The membranous pattern in kidney allograft biopsies is an uncommon finding with uncertain prognostic significance. It may result from both autoimmune mechanisms, such as recurrent or de novo glomerular disease, and alloimmune injury driven by antibody-mediated rejection (AMR). Assessing the clinical impact of this pattern is essential to determine its value as a prognostic marker and to guide management strategies in kidney transplantation. This study aims to provide evidence on the prognostic relevance of the membranous pattern as a risk marker in clinical transplant practice.
This was a single-center, retrospective cohort study including renal allograft biopsies performed between 2010 and 2020. Cases showing a membranous pattern on light microscopy or immune complex deposits on direct immunofluorescence were identified and categorized into three groups: Group 1, membranous pattern associated with antibody-mediated rejection (MP-AMR); Group 2, membranous pattern associated with lupus nephritis or recurrence of primary glomerulopathy (MP-recurrence); A third control group (Group 3) consisting of patients with AMR without a membranous pattern (non-MP AMR) was included and matched for comparative analysis. Graft survival was evaluated using Kaplan–Meier curves and Cox proportional hazards models.
A total of 3,221 histopathological reports were reviewed, of which 56 patients showed a membranous pattern. The median time from transplantation to biopsy was 82 (37-150) months. There was a higher proportion of female patients. The average age at kidney transplant was 39 years. The primary cause of chronic kidney disease was undetermined (46%), followed by lupus nephritis (28%). Most patients received a living-related donor graft (68%).

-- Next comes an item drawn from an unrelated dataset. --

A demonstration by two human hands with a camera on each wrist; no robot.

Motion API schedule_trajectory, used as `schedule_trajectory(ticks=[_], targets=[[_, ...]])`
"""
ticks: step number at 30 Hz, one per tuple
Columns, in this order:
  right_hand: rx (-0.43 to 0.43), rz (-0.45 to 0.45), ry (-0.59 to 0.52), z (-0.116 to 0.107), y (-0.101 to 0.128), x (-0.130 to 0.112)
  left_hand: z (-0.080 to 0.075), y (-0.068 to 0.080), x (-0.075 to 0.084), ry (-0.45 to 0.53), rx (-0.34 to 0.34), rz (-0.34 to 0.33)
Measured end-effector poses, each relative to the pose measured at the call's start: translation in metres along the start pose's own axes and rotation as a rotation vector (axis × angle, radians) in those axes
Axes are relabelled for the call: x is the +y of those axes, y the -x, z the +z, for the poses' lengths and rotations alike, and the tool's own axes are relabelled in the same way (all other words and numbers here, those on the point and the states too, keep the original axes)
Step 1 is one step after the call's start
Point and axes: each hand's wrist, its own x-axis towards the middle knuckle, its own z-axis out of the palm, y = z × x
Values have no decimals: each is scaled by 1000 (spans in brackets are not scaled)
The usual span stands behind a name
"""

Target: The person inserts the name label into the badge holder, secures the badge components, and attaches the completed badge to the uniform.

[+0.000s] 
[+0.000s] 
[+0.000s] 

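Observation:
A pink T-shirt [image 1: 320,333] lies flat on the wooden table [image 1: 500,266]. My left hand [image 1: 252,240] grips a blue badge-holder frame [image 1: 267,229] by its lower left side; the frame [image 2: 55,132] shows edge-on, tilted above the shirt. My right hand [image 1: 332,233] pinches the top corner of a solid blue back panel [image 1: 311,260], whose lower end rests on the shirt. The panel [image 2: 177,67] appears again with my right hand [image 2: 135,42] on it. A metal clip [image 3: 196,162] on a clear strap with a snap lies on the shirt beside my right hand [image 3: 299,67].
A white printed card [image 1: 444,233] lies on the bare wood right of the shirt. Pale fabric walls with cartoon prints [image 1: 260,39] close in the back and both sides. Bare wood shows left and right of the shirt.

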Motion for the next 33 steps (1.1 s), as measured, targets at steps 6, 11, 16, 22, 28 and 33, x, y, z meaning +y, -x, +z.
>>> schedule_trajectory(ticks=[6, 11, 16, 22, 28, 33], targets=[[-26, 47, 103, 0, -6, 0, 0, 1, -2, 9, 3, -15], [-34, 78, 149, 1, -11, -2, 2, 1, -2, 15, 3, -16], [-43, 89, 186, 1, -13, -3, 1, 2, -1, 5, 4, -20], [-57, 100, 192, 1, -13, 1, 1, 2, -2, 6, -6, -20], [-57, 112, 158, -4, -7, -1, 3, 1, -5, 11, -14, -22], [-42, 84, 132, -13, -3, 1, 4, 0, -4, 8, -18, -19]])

The membranous pattern was associated with AMR in 32 cases (57%), Lupus nephritis in 14 cases (25%), and recurrent or de-novo membranous nephropathy in 10 cases (18%). Significant proteinuria was present in 42% of cases, and this was associated with a lower treatment response and lower survival with a cut off value of 0.5 g/g. [Figure1C]. Overall graft survival at 5 years was 60.8% [Figure1A], which was significantly lower in the context of AMR (Group 1) versus glomerular recurrence (Group 2) (50% vs. 82%; p<0.01) [Figure1B] or versus AMR without a membranous pattern (Group 3) (54% vs 85%; p=0.01) [Figure1D]. In the Cox regression analysis, cases with AMR, chronic glomerulopathy (cg>1b), and proteinuria were associated with poor graft survival.
The membranous pattern associated with AMR is linked to significantly poorer graft survival compared with patients exhibiting de novo or recurrent membranous nephropathy, as well as those with AMR lacking a membranous pattern. These findings underscore the value of the membranous pattern as a marker of both clinical and histological risk in kidney transplantation.